Exercise brief :: Beginning with the opening line, set down each line of the material below exactly, stopping once the line with "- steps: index" is done.

Information shown ::
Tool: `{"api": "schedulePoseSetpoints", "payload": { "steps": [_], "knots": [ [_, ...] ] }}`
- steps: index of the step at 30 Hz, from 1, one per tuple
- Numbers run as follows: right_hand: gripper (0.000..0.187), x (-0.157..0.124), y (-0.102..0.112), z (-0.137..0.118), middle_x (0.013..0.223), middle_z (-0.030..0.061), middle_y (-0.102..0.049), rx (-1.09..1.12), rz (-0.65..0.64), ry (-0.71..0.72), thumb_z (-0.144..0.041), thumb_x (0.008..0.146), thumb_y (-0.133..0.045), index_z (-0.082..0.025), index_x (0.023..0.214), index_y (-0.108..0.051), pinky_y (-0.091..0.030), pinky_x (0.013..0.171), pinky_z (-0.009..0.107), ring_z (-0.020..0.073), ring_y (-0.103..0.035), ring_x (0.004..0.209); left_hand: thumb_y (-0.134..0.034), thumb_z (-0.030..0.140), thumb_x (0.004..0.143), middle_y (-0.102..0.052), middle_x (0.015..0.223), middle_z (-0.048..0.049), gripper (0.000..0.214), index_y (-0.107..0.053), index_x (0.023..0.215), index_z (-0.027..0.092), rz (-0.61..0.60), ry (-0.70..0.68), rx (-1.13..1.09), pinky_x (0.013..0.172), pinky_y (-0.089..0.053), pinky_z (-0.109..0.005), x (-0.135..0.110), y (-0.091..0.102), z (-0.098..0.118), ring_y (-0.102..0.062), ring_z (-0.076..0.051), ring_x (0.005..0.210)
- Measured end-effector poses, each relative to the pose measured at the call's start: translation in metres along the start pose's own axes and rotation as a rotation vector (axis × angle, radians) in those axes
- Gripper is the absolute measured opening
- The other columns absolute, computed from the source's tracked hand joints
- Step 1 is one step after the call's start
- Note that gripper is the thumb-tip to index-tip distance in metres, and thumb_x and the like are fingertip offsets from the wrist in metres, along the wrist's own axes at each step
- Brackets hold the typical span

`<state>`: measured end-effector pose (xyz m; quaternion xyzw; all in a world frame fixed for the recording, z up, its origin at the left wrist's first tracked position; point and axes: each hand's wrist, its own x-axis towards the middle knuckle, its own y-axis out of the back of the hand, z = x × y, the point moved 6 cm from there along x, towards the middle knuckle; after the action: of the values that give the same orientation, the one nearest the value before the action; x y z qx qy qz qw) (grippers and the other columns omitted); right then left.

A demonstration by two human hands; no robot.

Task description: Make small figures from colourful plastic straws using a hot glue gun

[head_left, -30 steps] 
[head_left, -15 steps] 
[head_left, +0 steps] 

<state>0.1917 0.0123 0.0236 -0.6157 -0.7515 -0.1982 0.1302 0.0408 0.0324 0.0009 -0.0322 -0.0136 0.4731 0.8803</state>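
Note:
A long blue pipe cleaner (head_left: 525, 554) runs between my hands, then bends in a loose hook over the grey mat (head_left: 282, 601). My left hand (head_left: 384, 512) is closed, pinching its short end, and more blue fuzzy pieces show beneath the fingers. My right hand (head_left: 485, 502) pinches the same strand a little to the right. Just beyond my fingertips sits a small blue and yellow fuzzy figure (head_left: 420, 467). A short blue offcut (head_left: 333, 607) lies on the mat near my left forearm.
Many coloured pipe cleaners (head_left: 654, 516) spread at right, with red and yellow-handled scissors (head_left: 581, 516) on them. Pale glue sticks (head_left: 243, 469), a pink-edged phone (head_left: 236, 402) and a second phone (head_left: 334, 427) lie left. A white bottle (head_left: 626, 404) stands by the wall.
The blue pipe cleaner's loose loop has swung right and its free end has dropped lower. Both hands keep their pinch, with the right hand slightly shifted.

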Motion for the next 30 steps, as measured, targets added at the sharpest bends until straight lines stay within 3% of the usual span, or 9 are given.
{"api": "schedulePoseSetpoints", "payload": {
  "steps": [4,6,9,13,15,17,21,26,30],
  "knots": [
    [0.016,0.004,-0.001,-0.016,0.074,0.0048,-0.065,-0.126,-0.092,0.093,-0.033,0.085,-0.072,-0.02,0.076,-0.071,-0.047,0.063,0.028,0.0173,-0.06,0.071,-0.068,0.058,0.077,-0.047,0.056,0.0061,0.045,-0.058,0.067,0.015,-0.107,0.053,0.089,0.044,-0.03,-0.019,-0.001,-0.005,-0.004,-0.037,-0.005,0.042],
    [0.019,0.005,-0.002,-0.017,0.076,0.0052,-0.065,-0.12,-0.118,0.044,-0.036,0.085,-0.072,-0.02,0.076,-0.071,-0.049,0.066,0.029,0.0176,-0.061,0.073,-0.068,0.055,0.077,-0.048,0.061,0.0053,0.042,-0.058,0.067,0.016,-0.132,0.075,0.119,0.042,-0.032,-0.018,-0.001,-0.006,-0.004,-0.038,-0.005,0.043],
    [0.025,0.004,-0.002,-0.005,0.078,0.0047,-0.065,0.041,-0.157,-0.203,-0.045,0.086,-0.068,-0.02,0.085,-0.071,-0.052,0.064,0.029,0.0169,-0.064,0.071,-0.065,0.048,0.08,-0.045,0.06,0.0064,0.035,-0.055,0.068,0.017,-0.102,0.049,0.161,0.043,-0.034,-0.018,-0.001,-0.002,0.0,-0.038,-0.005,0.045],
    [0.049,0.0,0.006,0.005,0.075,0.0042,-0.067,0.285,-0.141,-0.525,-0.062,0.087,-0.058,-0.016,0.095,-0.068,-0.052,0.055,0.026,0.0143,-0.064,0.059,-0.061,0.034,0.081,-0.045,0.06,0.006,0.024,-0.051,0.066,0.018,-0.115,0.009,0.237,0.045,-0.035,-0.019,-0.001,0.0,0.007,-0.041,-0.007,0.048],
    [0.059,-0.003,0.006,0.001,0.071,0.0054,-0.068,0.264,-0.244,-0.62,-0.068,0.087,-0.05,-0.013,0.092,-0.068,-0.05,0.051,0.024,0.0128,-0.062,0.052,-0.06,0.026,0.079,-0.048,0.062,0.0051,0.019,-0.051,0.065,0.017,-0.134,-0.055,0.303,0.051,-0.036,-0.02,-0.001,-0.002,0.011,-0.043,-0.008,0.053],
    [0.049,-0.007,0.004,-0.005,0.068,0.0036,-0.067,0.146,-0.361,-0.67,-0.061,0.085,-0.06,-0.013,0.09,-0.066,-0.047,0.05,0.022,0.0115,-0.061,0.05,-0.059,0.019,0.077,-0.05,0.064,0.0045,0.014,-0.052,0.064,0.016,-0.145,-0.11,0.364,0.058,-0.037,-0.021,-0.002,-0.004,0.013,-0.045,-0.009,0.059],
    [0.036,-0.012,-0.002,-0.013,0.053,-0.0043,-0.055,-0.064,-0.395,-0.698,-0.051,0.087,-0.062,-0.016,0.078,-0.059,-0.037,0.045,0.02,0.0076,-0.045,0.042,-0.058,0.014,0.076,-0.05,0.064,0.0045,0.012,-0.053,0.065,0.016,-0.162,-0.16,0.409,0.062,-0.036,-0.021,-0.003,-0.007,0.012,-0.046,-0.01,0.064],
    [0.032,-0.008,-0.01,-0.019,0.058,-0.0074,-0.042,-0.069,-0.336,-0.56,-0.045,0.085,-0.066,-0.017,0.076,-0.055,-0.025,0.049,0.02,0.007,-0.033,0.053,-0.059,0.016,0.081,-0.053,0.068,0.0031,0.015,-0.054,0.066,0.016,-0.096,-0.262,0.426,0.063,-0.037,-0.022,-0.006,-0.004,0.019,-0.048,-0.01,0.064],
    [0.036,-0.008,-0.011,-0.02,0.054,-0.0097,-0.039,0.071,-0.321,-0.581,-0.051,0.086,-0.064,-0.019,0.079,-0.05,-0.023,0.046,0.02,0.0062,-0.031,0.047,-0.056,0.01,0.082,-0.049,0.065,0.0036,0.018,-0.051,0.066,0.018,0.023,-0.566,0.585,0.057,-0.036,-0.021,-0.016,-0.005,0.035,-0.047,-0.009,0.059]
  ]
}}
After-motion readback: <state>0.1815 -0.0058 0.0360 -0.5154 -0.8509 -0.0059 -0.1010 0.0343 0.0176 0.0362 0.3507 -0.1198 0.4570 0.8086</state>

Output of the exercise ::
Tool: `{"api": "schedulePoseSetpoints", "payload": { "steps": [_], "knots": [ [_, ...] ] }}`
- steps: index of the step at 30 Hz, from 1, one per tuple

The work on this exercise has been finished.